Tal como lo imaginó Cossa, Julián se levanta un día cualquiera y toma conciencia de que para ser feliz deberá cambiar, o su vida será, como hasta ahora, un rotundo fracaso. Y allí estará Carmen, su mujer, queriendo parecer perfecta y reclamando atención, y también estarán Carlos su compañero de trabajo ahora “exitoso”, o Dora, el amor de su vida (no aparecen en la obra todos los personajes). Y rodeándolo todo, el paso del tiempo, los años 60 y la inteligente decisión de traer el conflicto a una Rosario que resuena en sus lugares de antaño y que, sin saberlo, se preparaba para afrontar los vaivenes políticos del Rosariazo, con los jóvenes en la calle repudiando a Onganía.
De todos modos, como algunas de sus parientas cercanas (Soledad para cuatro, de Ricardo Halac, y hasta Nuestro fin de semana del mismo Cossa), Los días de Julián Bisbal es una pieza que trabaja sobre una problemática de interiores que no tiene tiempo, dado que en la revelación de Julián está la insatisfacción de un momento de la vida que se vuelve bisagra, los 30 años (los mismos que tenía Cossa cuando la escribió), un momento crítico, incómodo, angustiante, sentimientos que Juan Nemirovsky en la piel del protagonista logra transmitir con su siempre elocuente presencia, frente a un personaje que lejos de quedarle grande, lo muestra en otra faceta de su incuestionable talento. También es de destacar la presencia de Federico Tomé (Carlos), que consigue momentos de gran efecto, como el espejo en el que Julián quiere reflejarse aunque no lo consiga.

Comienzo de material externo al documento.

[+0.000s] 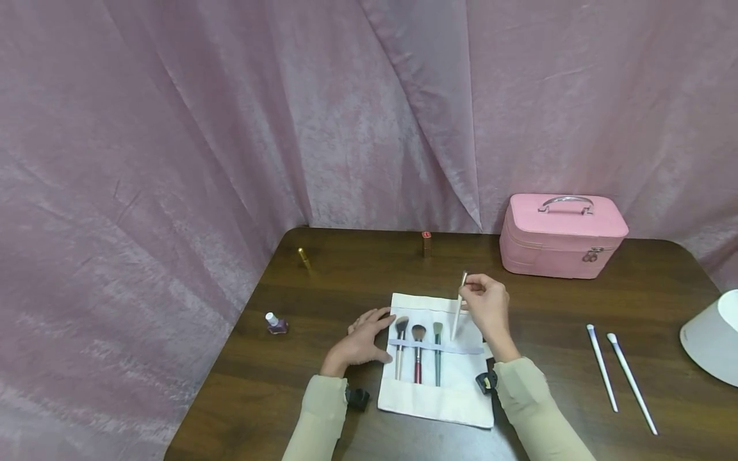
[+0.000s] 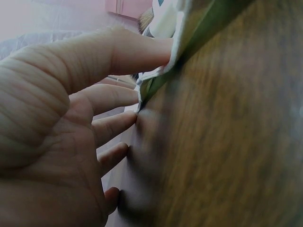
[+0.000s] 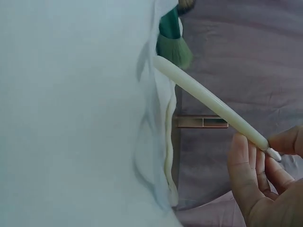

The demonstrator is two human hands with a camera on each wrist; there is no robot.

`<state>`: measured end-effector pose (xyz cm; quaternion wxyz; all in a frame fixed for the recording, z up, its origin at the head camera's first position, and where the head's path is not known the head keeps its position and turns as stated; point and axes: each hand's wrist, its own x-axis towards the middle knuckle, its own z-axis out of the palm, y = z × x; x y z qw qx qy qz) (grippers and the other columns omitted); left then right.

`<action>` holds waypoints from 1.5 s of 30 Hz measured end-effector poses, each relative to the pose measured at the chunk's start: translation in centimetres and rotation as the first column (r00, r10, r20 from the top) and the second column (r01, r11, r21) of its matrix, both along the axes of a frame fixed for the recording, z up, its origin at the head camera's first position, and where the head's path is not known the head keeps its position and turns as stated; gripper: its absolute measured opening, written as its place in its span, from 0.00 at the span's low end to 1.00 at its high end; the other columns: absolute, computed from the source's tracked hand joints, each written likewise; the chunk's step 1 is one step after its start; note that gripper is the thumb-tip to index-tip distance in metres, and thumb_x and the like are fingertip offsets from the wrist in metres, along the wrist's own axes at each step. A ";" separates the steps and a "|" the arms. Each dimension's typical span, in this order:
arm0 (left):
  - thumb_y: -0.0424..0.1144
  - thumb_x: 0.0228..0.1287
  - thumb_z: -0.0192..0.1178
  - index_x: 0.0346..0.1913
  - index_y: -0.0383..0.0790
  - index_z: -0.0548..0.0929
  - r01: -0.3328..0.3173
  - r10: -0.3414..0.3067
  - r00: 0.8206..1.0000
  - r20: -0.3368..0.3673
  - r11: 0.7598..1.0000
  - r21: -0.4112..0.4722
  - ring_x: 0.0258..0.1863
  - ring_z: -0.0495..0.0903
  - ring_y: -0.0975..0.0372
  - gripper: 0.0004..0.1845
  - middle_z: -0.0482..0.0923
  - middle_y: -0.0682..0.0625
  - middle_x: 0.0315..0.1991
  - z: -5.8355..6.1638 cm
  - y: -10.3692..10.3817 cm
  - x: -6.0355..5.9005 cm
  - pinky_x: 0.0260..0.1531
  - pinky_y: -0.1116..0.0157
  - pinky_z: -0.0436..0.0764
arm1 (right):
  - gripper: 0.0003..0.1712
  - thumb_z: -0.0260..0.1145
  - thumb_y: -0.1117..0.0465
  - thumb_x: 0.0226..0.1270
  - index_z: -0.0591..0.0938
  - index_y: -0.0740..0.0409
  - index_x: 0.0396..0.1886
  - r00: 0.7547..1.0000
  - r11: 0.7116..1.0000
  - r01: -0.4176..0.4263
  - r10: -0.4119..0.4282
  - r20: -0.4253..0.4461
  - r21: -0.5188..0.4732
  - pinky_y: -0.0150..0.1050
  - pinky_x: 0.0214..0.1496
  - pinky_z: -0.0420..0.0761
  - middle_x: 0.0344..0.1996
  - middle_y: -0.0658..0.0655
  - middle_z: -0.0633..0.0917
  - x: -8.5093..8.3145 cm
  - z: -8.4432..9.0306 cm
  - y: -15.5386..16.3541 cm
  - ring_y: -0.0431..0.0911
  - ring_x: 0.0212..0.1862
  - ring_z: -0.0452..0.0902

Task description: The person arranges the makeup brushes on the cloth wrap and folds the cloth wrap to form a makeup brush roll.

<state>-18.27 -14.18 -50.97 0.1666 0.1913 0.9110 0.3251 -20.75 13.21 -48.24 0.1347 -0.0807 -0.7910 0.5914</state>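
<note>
A white cloth brush roll (image 1: 429,404) lies unfolded on the table with a pale band (image 1: 469,350) across it. Three makeup brushes sit tucked under the band: an angled dark one (image 1: 401,325), a red-handled one (image 1: 418,371) and a green one (image 1: 437,368). My right hand (image 1: 489,308) pinches a cream-handled makeup brush (image 3: 213,105) near its head, the handle end slanting down to the band. My left hand (image 1: 361,340) rests at the roll's left edge, thumb and straight fingertips touching the cloth border (image 2: 179,45).
Two white-handled brushes (image 1: 602,368) lie to the right, beside a white lampshade-like object (image 1: 712,339). A pink case (image 1: 562,240) stands at the back right. Lipstick (image 1: 426,244), a gold tube (image 1: 303,257) and a nail polish bottle (image 1: 277,324) stand farther left. Pink curtains hang behind the table.
</note>
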 end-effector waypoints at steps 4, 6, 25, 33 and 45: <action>0.33 0.53 0.76 0.76 0.40 0.68 -0.005 0.005 1.000 -0.001 1.000 -0.002 0.78 0.47 0.46 0.45 0.53 0.46 0.79 0.0 0.0 0.0 0.68 0.36 0.48 | 0.11 0.64 0.70 0.65 0.84 0.72 0.45 0.998 0.999 -0.030 0.029 0.064 0.015 0.35 0.31 0.84 0.36 0.65 0.84 0.1 -0.2 -0.1 0.46 0.33 0.81; 0.33 0.53 0.76 0.76 0.40 0.68 -0.007 0.007 1.000 0.001 1.000 -0.002 0.78 0.47 0.46 0.45 0.54 0.46 0.79 0.0 0.0 0.0 0.68 0.36 0.47 | 0.11 0.65 0.70 0.66 0.84 0.72 0.46 0.994 0.999 -0.045 0.043 0.099 0.012 0.34 0.30 0.84 0.36 0.65 0.84 0.1 -0.2 -0.1 0.47 0.33 0.82; 0.33 0.51 0.76 0.75 0.39 0.69 -0.011 0.011 1.000 0.002 1.000 0.005 0.77 0.47 0.45 0.45 0.55 0.45 0.79 0.0 0.1 0.0 0.68 0.35 0.47 | 0.12 0.65 0.68 0.64 0.83 0.73 0.44 0.973 0.995 -0.088 0.077 0.217 0.039 0.37 0.29 0.84 0.35 0.66 0.85 0.7 -0.6 -0.3 0.45 0.26 0.83; 0.34 0.52 0.76 0.75 0.40 0.68 -0.015 0.015 1.000 0.006 1.000 -0.001 0.78 0.47 0.46 0.45 0.54 0.46 0.79 -0.1 0.2 0.0 0.69 0.36 0.48 | 0.11 0.65 0.67 0.65 0.84 0.72 0.43 0.964 0.992 -0.110 0.093 0.250 0.055 0.36 0.26 0.83 0.33 0.64 0.86 1.1 -0.6 -0.4 0.44 0.23 0.83; 0.33 0.52 0.76 0.75 0.40 0.68 -0.011 0.011 1.000 0.007 1.000 0.000 0.78 0.47 0.46 0.46 0.54 0.46 0.79 -0.1 0.1 -0.1 0.69 0.37 0.47 | 0.10 0.64 0.66 0.64 0.84 0.71 0.37 0.942 0.981 -0.176 0.145 0.302 0.077 0.34 0.25 0.80 0.23 0.57 0.83 1.8 -0.6 -0.7 0.42 0.22 0.79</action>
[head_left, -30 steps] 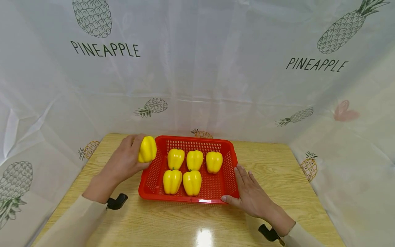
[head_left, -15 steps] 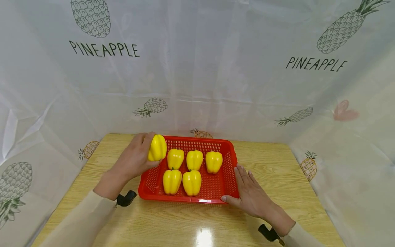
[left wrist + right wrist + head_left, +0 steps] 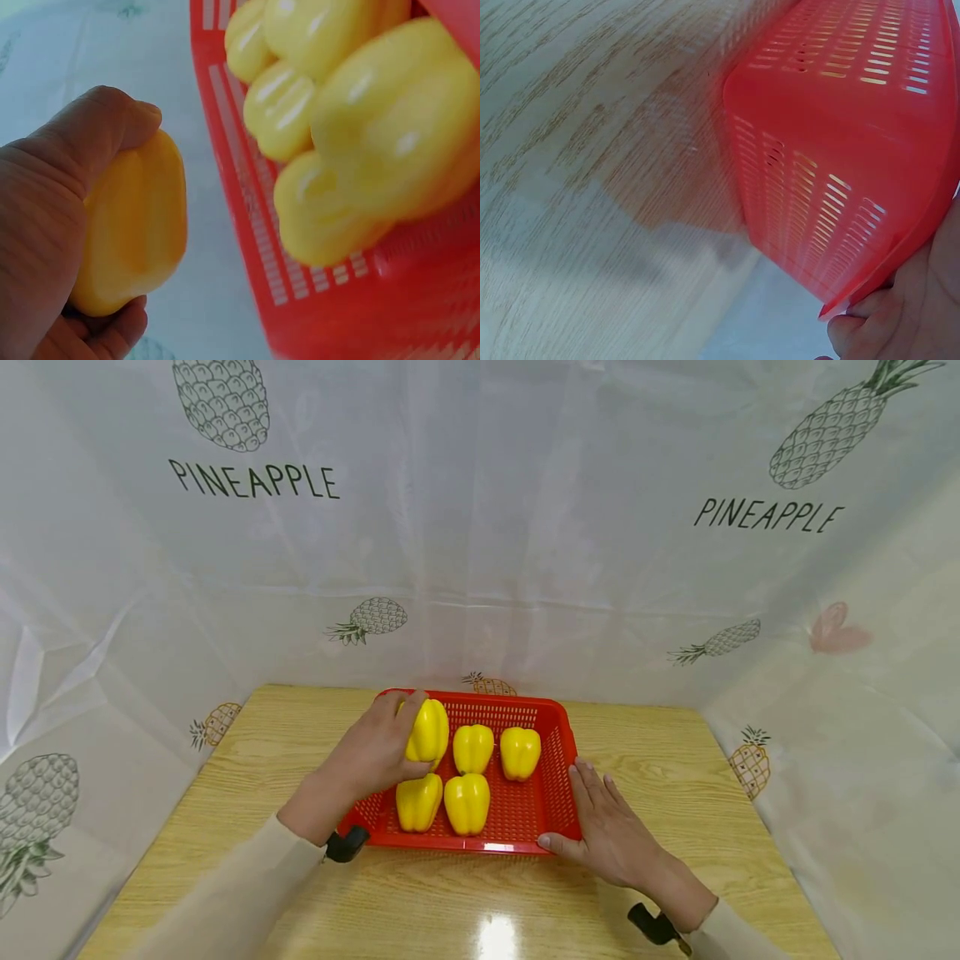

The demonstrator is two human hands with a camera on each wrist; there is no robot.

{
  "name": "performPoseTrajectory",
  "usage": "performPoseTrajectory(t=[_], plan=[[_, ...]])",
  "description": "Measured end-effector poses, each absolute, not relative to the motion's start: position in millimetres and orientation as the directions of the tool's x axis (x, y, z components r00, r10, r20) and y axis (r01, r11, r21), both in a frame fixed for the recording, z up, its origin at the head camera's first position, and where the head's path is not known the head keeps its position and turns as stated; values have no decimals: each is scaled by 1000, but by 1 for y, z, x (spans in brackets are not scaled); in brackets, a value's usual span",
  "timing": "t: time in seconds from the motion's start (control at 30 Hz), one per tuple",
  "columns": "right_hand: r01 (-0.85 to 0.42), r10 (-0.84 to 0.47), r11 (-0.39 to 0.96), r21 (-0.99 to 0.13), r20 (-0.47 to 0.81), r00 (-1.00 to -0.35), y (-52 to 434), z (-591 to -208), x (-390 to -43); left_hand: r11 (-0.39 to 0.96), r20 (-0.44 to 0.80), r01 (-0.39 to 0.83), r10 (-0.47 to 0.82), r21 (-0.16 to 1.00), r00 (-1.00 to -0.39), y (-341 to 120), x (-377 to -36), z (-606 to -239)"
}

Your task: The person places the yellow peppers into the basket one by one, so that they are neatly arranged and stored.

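My left hand has its fingers curled round a yellow pepper, long axis upright, held over the far-left corner of the red basket. Four peppers sit just right of it and below. My right hand lies flat against the basket's near-right rim on the tabletop, gripping nothing.
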State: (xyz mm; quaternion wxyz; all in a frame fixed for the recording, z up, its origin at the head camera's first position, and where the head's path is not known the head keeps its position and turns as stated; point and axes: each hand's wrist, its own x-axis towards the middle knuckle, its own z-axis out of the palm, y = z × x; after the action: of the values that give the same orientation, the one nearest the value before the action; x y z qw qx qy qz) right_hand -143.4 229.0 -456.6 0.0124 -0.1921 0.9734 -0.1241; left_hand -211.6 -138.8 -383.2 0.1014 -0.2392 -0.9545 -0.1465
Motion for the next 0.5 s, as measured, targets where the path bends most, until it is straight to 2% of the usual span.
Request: performPoseTrajectory(t=[0.5], plan=[[-376,-380,896,-239,29,-925,229,-456,-143,804,173,569,544,172,-821,-80,-214,-398]])
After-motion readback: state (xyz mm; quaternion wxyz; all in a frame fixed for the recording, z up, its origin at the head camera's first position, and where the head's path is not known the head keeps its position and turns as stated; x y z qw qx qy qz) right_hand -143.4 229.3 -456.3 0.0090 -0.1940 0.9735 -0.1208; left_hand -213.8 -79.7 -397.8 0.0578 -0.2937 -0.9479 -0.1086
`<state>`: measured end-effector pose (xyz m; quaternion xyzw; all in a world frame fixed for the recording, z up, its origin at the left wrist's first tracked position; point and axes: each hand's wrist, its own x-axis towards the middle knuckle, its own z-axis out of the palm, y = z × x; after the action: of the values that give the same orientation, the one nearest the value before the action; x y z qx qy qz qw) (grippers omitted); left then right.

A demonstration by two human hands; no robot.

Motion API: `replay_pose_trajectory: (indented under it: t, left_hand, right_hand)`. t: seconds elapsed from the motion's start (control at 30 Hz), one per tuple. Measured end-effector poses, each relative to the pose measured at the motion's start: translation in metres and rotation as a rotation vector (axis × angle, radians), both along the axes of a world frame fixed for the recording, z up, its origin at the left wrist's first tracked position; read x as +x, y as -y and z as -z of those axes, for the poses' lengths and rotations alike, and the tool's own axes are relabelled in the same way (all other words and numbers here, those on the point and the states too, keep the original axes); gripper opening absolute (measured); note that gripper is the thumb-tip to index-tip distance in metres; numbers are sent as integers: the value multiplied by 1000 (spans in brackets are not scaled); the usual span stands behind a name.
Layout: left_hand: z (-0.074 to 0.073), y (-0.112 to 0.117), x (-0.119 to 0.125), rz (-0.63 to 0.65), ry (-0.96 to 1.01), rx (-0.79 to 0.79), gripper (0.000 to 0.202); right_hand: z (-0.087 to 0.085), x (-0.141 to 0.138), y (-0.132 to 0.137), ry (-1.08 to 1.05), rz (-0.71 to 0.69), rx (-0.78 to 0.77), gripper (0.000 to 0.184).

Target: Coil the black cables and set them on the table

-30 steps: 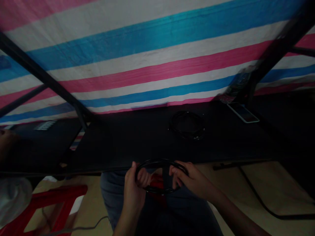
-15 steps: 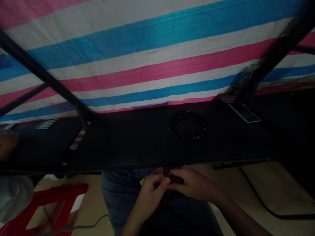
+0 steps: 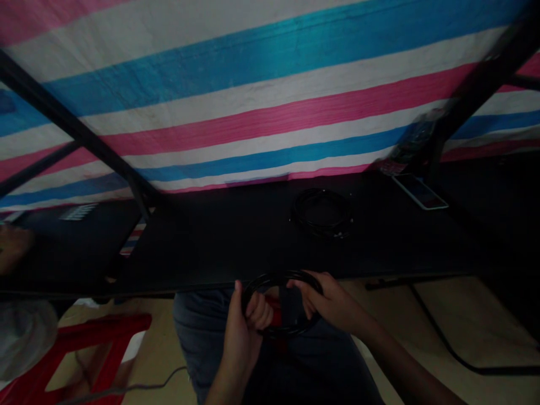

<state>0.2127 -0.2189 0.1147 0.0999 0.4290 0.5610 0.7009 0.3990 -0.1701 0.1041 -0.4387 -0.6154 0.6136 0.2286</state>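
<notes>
- My left hand point(image 3: 248, 318) curls around one side of a black cable coil point(image 3: 291, 331), thumb up; my right hand point(image 3: 323, 301) pinches the opposite side.
- Half a second ago the hands were bunched together over it; now they are apart and the coil stands open as a ring. I judge that both sides are under control.
- I hold it over the lap, at the near edge of the desk point(image 3: 228, 236).
- Beyond, a second coil point(image 3: 323, 229) lies on the desk, with a phone point(image 3: 421, 192) to its right.
- At far left, another person's hand point(image 3: 14, 246) is cut off by my view.
- It's dim: I can't make out the held coil's ends, and my fingers hide parts of it.
</notes>
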Motion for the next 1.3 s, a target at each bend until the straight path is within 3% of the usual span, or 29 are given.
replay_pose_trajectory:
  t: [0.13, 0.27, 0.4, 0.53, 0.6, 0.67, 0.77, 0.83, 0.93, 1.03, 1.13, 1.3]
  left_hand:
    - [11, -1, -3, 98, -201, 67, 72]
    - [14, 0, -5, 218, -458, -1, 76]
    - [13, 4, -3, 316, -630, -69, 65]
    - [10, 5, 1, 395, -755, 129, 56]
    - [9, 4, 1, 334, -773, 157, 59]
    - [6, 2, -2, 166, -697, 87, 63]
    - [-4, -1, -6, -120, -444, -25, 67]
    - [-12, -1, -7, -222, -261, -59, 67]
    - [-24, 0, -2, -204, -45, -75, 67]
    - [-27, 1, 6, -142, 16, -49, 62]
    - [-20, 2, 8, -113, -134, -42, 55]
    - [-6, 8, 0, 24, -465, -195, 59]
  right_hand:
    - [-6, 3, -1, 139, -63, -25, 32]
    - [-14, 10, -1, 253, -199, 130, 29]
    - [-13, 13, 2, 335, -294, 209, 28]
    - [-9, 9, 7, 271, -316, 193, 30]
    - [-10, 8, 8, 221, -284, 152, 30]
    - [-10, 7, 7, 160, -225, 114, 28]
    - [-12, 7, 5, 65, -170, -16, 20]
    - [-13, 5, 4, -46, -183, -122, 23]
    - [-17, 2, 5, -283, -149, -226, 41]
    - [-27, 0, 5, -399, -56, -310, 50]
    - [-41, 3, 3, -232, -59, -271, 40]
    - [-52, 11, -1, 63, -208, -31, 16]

De todos modos, la escena más bella y lograda de la obra es la que Julián juega frente a Dora (buen trabajo de Eleonora Arias), su amor de juventud, momento que llega para confirmar que nada le queda a Julián más que el dolor y la resignación frente a una mujer que le dice “ya es demasiado tarde”.
La obra, en general de buena factura técnica, se vuelve en sí misma una paráfrasis acerca de las consecuencias que provoca la elección equivocada, y lejos del realismo naturalista al que remite el texto, Bertol propone una especie de juego onírico, brumoso, en el que los personajes parecen llegar al presente (a la escena en cuestión) desde el más allá, para habitar los momentos que conducirán, parafraseando a O’Neill, ese “largo viaje de un día hacia la noche”.